Leave out any pictures and transcribe all other data below exactly.

+--

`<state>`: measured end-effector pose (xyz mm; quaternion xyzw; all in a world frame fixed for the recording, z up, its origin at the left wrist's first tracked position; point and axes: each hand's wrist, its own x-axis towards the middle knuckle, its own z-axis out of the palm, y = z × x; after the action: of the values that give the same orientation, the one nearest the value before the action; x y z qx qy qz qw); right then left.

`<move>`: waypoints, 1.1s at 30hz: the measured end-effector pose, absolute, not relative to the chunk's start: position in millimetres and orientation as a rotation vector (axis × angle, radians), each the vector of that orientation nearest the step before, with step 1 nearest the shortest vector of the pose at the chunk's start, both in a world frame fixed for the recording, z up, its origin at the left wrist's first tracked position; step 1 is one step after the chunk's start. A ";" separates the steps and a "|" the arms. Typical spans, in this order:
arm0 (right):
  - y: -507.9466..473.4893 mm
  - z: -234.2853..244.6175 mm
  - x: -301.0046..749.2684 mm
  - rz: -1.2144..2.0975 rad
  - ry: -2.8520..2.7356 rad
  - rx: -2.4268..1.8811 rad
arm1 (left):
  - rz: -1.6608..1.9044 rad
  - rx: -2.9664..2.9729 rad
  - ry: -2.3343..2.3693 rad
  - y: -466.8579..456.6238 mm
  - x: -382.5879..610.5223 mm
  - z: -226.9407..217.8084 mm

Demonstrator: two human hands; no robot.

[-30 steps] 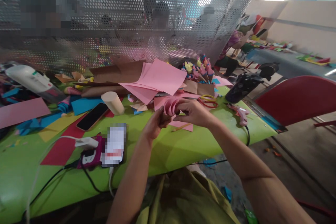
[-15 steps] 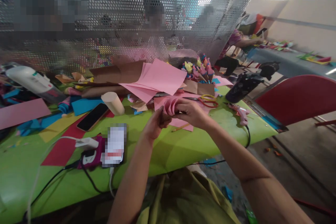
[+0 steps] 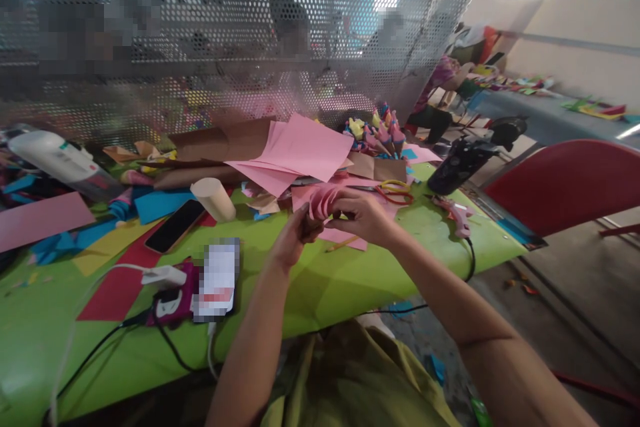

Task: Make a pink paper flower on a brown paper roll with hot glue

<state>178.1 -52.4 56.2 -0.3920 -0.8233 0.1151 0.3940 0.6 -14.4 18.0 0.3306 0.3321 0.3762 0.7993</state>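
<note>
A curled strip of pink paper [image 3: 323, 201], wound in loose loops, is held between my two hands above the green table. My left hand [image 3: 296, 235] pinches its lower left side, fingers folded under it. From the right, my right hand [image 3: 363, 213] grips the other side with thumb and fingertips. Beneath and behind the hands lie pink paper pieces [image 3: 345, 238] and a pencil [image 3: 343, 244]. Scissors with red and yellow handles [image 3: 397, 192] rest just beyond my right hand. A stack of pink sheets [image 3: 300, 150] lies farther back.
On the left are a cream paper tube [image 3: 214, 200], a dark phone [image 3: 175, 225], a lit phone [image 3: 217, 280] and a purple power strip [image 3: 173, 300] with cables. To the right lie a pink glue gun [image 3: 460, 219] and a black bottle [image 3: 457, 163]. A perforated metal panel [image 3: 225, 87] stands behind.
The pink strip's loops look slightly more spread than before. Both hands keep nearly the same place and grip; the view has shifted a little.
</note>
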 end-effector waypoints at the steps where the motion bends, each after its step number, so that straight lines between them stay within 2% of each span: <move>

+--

SOLVED EXERCISE
`<state>`: measured end-effector pose (xyz mm; quaternion xyzw; all in a world frame fixed for the recording, z up, its origin at the left wrist's first tracked position; point and axes: each hand's wrist, its own x-axis towards the middle knuckle, its own z-axis out of the palm, y = z × x; after the action: of the values that give the same orientation, the one nearest the value before the action; x y z qx qy qz qw); right then left.

`<move>`: waypoints, 1.1s at 30hz: the measured end-effector pose, absolute, not relative to the chunk's start: position in millimetres and orientation as a rotation vector (axis × angle, radians), each the vector of that orientation nearest the step before, with step 1 nearest the shortest vector of the pose at the chunk's start, both in a world frame fixed for the recording, z up, its origin at the left wrist's first tracked position; step 1 is one step after the chunk's start. A ";" separates the steps and a "|" the arms. Typical spans, in this order:
arm0 (right):
  - y: -507.9466..473.4893 mm
  - z: -234.2853..244.6175 mm
  - x: -301.0046..749.2684 mm
  - rz: -1.2144..2.0975 rad
  - ry: -2.8520..2.7356 rad
  - rx: -2.4268..1.8811 rad
arm1 (left):
  - rz: -1.6608..1.9044 rad
  - rx: -2.9664..2.9729 rad
  - ry: -2.3343..2.3693 rad
  - y: -466.8579..456.6238 mm
  - x: -382.5879..610.5223 mm
  - z: -226.9407..217.8084 mm

Demonstrator: two human hands; no robot.

[-30 steps] 
[-15 steps] 
[+0 steps] 

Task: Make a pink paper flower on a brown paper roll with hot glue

<state>178.1 -52.4 56.2 -0.3920 -0.8233 0.1151 0.3940 0.6 -14.4 18.0 0.3306 0.3321 0.3762 0.7993</state>
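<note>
A curled strip of pink paper [image 3: 323, 201], wound in loose loops, is held between my two hands above the green table. My left hand [image 3: 296, 235] pinches its lower left side, fingers folded under it. From the right, my right hand [image 3: 363, 213] grips the other side with thumb and fingertips. Beneath and behind the hands lie pink paper pieces [image 3: 345, 238] and a pencil [image 3: 343, 244]. Scissors with red and yellow handles [image 3: 397, 192] rest just beyond my right hand. A stack of pink sheets [image 3: 300, 150] lies farther back.
On the left are a cream paper tube [image 3: 214, 200], a dark phone [image 3: 175, 225], a lit phone [image 3: 217, 280] and a purple power strip [image 3: 173, 300] with cables. To the right lie a pink glue gun [image 3: 460, 219] and a black bottle [image 3: 457, 163]. A perforated metal panel [image 3: 225, 87] stands behind.
The pink strip's loops look slightly more spread than before. Both hands keep nearly the same place and grip; the view has shifted a little.
</note>
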 end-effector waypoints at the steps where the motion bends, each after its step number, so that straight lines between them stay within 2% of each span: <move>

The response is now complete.